▶ _Task to complete_
When you write out the listing, keep every character and omit the pictures.

▶ _Source data_
☆ ☆ ☆ ☆
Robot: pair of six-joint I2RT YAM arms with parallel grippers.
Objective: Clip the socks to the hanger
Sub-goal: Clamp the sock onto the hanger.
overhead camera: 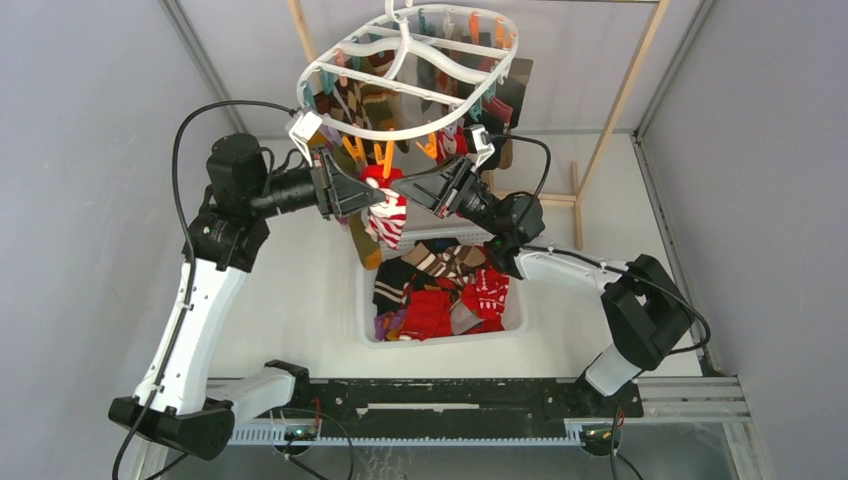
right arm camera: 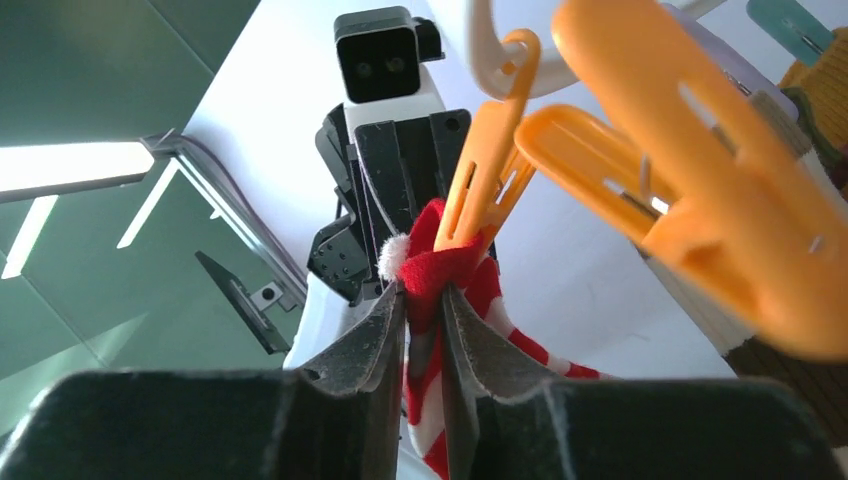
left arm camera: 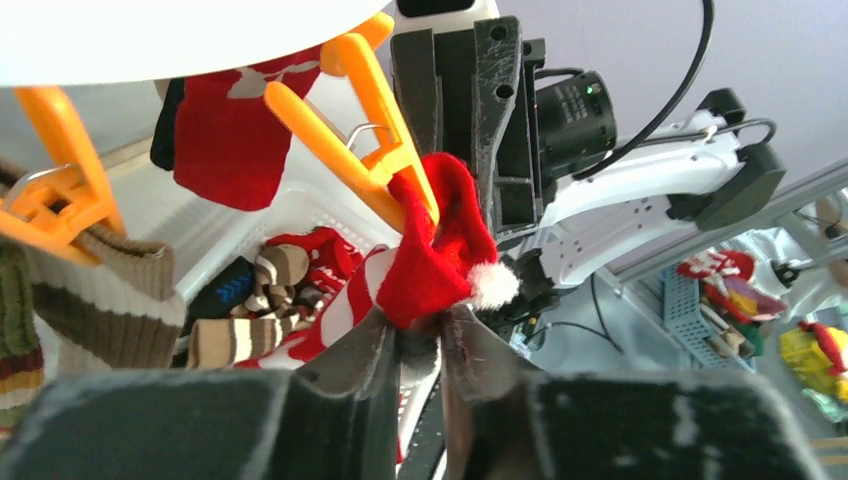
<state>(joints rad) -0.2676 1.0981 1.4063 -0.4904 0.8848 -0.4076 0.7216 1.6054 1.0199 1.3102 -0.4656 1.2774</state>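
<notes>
Top external view: the hanger (overhead camera: 400, 134) hangs above the far edge of the table (overhead camera: 290, 300), most of its rim clips already bearing socks. Just below its near rim, the left gripper (overhead camera: 368, 197) and right gripper (overhead camera: 408, 190) meet at a red-and-white striped sock (overhead camera: 388, 222). A white basket (overhead camera: 440, 338) at the table's middle holds many socks not yet hung. Left wrist view: the left gripper (left arm camera: 420, 325) has its fingers pinched together on the sock (left arm camera: 435, 260), whose top edge sits in an orange clip (left arm camera: 375, 140). Right wrist view: the right gripper (right arm camera: 425, 300) has its fingers close on either side of the sock (right arm camera: 445, 270); whether they grip it cannot be told. The clip (right arm camera: 490, 170) appears to bite the fabric, so this sock seems nearly hung.
</notes>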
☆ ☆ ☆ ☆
▶ _Output for this exercise_
Robot: pair of six-joint I2RT YAM arms with parallel grippers.
Objective: Clip the socks to the hanger
Sub-goal: Clamp the sock onto the hanger.
overhead camera: 
right arm camera: 
left arm camera: 
<state>(joints rad) -0.2676 1.0981 1.4063 -0.4904 0.8848 -0.4076 0.7216 1.6054 1.0199 1.3102 -0.4656 1.2774</state>
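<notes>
Top external view: the hanger (overhead camera: 400, 134) hangs above the far edge of the table (overhead camera: 290, 300), most of its rim clips already bearing socks. Just below its near rim, the left gripper (overhead camera: 368, 197) and right gripper (overhead camera: 408, 190) meet at a red-and-white striped sock (overhead camera: 388, 222). A white basket (overhead camera: 440, 338) at the table's middle holds many socks not yet hung. Left wrist view: the left gripper (left arm camera: 420, 325) has its fingers pinched together on the sock (left arm camera: 435, 260), whose top edge sits in an orange clip (left arm camera: 375, 140). Right wrist view: the right gripper (right arm camera: 425, 300) has its fingers close on either side of the sock (right arm camera: 445, 270); whether they grip it cannot be told. The clip (right arm camera: 490, 170) appears to bite the fabric, so this sock seems nearly hung.
</notes>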

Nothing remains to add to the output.